Serving vLLM and Granite Models with Red Hat OpenShift AI
Prerequisites:
-
Before proceeding, confirm that you have an active GPU quota that has been approved for your current NERC OpenShift Allocation through NERC ColdFront. Read more about How to Access GPU Resources on NERC OpenShift Allocation.
-
Granite-3.3-8B-Instruct
model: Granite-3.3-8B-Instruct is an 8-billion-parameter, 128K context-length language model fine-tuned for improved reasoning and instruction-following capabilities. It is built on top of Granite-3.3-8B-Base.
Procedure:
Set up local S3 storage (MinIO) and Connection
-
Navigating to the OpenShift AI dashboard.

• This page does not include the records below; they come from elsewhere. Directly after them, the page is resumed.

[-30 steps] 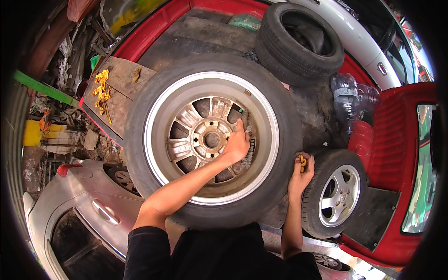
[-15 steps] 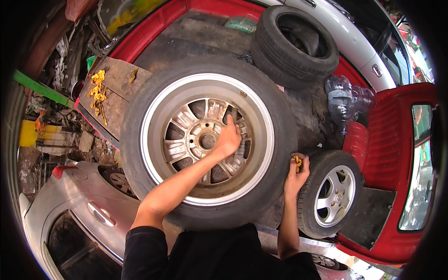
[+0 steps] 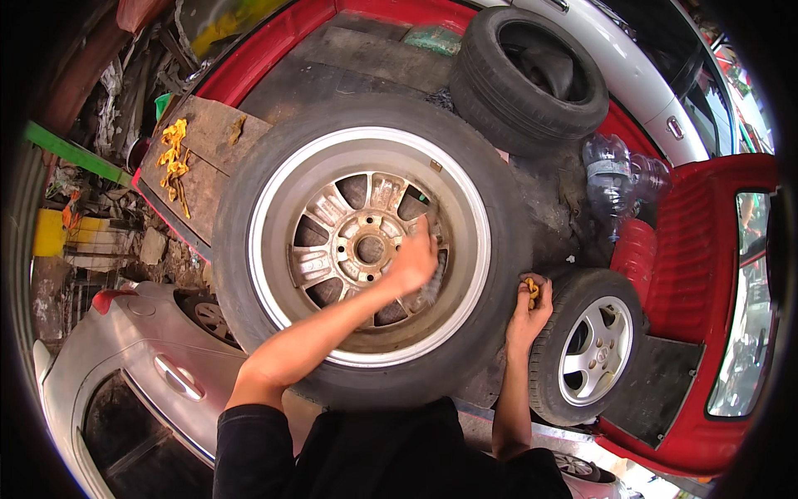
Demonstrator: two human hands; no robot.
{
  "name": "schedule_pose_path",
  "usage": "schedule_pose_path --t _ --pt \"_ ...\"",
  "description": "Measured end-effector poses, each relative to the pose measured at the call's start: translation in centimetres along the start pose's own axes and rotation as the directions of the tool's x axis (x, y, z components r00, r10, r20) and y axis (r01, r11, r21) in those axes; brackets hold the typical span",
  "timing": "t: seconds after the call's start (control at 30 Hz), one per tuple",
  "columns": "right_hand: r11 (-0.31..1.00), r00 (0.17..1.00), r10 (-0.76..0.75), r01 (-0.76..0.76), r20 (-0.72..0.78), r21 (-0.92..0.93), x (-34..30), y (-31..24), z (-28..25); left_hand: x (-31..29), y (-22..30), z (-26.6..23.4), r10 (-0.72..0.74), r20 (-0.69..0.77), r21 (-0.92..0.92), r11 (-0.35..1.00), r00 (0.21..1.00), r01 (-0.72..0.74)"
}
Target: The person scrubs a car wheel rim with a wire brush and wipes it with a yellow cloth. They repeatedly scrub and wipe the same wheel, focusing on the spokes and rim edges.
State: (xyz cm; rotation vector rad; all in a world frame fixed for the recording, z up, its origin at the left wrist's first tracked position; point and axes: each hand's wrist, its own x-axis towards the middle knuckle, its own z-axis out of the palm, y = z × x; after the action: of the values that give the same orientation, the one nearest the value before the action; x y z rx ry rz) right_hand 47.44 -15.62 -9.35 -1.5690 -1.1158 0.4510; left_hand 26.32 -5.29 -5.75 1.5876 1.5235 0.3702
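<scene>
A large tyre on a silver rim [image 3: 259,187] lies flat in front of me, its dirty spoked inner side up. My left hand [image 3: 415,264] is over the right-hand spokes, fingers curled and index finger stretched forward. A grey ridged strip [image 3: 433,287] shows beside it; whether the hand holds this is unclear. A small green spot [image 3: 423,199] shows in the spoke opening beyond the fingertips. At the tyre's right edge, my right hand [image 3: 529,316] is closed on a small crumpled yellow piece [image 3: 531,291], its fingertips near the tyre wall.
A smaller wheel [image 3: 582,349] leans at the right, near my right forearm. Bare tyres [image 3: 524,79] sit at the far right, beside clear plastic bottles [image 3: 611,179]. Yellow scraps [image 3: 173,162] lie on a wooden board [image 3: 214,137] at the left. A silver car [image 3: 158,333] stands lower left.
My left hand has shifted slightly nearer and to the right over the spokes, with its index finger lower. The green spot now shows beyond it. My right hand stays in place.
</scene>
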Motion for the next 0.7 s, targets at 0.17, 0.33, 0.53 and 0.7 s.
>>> schedule_pose_path --t 0.17,0.33,0.53,0.7 --pt "1.0 1.0 0.004 -0.004 -0.006 -0.002 0.2 -0.1 0.1 0.0 -0.8 0.8 0.045 -0.042 0.026 0.999 0.998 -0.044" --pt "1.0 1.0 0.003 -0.003 -0.006 0.013 -0.1 0.3 0.1 1.2 -3.8 2.3 0.095 -0.161 -0.019 0.995 0.982 -0.099" --pt "0.998 0.999 -0.052 0.052 -0.007 0.047 0.0 0.3 0.1 2.3 -5.2 1.6 0.036 -0.073 0.064 0.997 0.997 -0.032" --pt "0.997 1.0 -0.003 0.005 -0.019 0.071 -0.5 -0.2 -0.2 1.3 -5.5 0.5 0.01 -0.077 -0.106 0.994 0.997 -0.018"
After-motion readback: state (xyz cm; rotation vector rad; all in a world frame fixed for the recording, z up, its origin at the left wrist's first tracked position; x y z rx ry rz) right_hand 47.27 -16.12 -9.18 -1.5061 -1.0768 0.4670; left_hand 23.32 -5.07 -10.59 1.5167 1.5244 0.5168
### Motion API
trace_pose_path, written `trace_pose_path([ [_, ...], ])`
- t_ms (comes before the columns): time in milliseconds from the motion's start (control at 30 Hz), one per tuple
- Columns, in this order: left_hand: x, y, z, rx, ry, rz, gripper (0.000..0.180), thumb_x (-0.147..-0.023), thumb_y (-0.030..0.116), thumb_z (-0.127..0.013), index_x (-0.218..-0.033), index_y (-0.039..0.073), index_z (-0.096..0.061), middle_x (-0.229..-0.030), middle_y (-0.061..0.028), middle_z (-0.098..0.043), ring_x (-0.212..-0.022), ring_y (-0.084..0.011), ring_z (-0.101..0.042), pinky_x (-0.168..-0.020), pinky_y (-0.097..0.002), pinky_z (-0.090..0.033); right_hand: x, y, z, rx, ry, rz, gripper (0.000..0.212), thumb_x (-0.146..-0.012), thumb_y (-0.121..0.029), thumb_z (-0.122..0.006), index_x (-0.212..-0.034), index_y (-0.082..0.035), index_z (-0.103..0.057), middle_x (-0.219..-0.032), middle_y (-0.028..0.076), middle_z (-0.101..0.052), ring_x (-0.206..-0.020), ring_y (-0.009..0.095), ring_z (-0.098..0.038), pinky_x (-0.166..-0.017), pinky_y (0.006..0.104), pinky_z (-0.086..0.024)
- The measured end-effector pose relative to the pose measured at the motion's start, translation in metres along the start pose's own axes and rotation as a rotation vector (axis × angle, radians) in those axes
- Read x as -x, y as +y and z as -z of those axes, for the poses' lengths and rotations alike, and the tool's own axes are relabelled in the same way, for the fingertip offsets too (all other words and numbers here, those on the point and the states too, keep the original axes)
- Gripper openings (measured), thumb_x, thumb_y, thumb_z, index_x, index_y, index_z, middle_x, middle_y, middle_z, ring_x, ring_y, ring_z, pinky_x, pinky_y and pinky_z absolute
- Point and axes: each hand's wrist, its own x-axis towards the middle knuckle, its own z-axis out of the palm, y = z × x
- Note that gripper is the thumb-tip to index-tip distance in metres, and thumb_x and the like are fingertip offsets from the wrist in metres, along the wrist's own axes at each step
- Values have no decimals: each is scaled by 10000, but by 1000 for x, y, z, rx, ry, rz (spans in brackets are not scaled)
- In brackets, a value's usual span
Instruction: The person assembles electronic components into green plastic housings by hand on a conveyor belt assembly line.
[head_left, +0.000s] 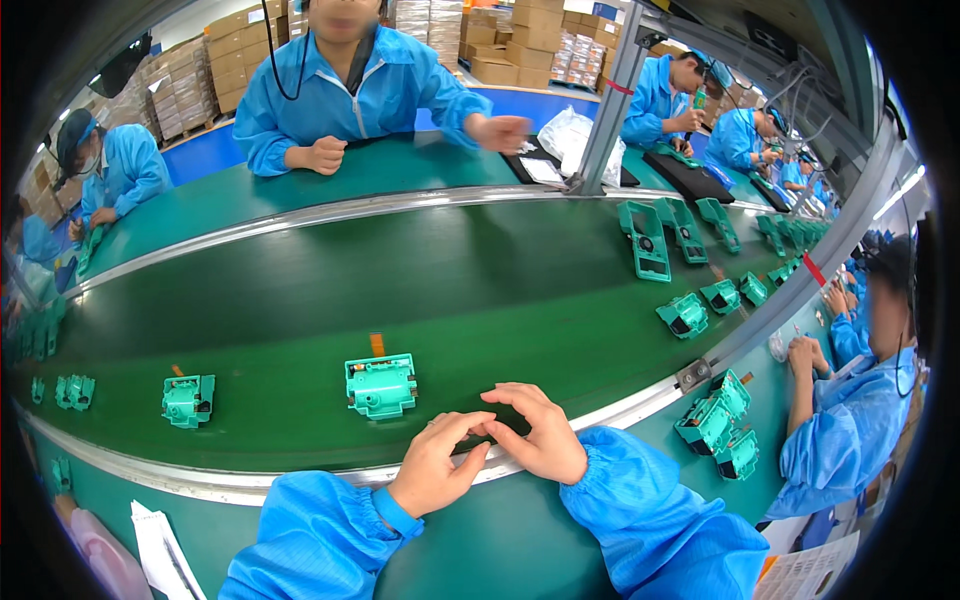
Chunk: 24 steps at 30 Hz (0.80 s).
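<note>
My left hand (436, 466) and my right hand (541, 434) meet over the near metal rail (640, 404) of the green conveyor belt (300, 300). Their fingertips touch or nearly touch, thumbs held away from the curved fingers, and nothing shows in either hand. Just beyond my left hand, a turquoise plastic housing (382, 386) with an orange flat cable rests on the belt. Farther left sits a similar turquoise housing (188, 400), also with an orange tab. Blue sleeves cover both my forearms.
On the right, several turquoise housings (737, 455) lie on the green table by a co-worker (850, 420). More parts, including an open turquoise frame (645, 243), line the belt's far right. A metal post (612, 100) rises there. Another co-worker (360, 90) sits opposite.
</note>
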Motion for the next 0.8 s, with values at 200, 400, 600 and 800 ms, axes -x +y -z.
trace_pose_path([
  [200,-9,0,0,11,-1,6,269,-725,11,-592,-992,2,-560,-871,-120,-581,-791,-213,-578,-717,-295,-470,-6,1,5,15,-2,26,338,-728,-107,-634,-1043,-15,-556,-1036,180,-545,-1008,334,-493,-852,387,-413],
  [400,-1,3,-3,15,19,17,242,-725,16,-599,-966,10,-571,-882,-115,-589,-783,-204,-578,-707,-293,-478,-4,-1,7,-45,-46,30,322,-739,-103,-624,-1046,-33,-555,-1028,157,-551,-998,313,-499,-855,367,-410],
  [600,5,1,-10,8,2,67,233,-758,66,-618,-987,43,-580,-909,-99,-578,-825,-194,-582,-717,-297,-490,-6,0,33,50,14,-68,344,-723,-117,-644,-1044,-26,-561,-1037,161,-564,-986,308,-524,-854,363,-414],
  [800,3,-7,-13,-14,-15,44,234,-774,69,-594,-1003,35,-563,-914,-91,-583,-863,-200,-569,-741,-303,-475,-21,48,85,750,354,-15,613,-691,-79,-653,-1233,-4,-377,-1246,239,-361,-1160,418,-324,-966,449,-295],
])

Please follow these steps to access the NERC OpenShift AI dashboard.
-
Using a script to set up local S3 storage (MinIO) on your Data Science Project in the NERC RHOAI as described here.
-
Once your local S3 Object storage using MinIO is completed, you can browse to the MinIO Web Console using the provided URL. Enter the Access Key as the Username and the Secret Key as the Password. This will open the Object Browser, where you should verify that the bucket: my-storage is visible as shown below:
Downloading Model
Navigate to https://huggingface.co/ and find the model
you would like to deploy. For this example, we need to find and download the
granite-3.3-8b-instruct
model i.e. https://huggingface.co/ibm-granite/granite-3.3-8b-instruct/tree/main.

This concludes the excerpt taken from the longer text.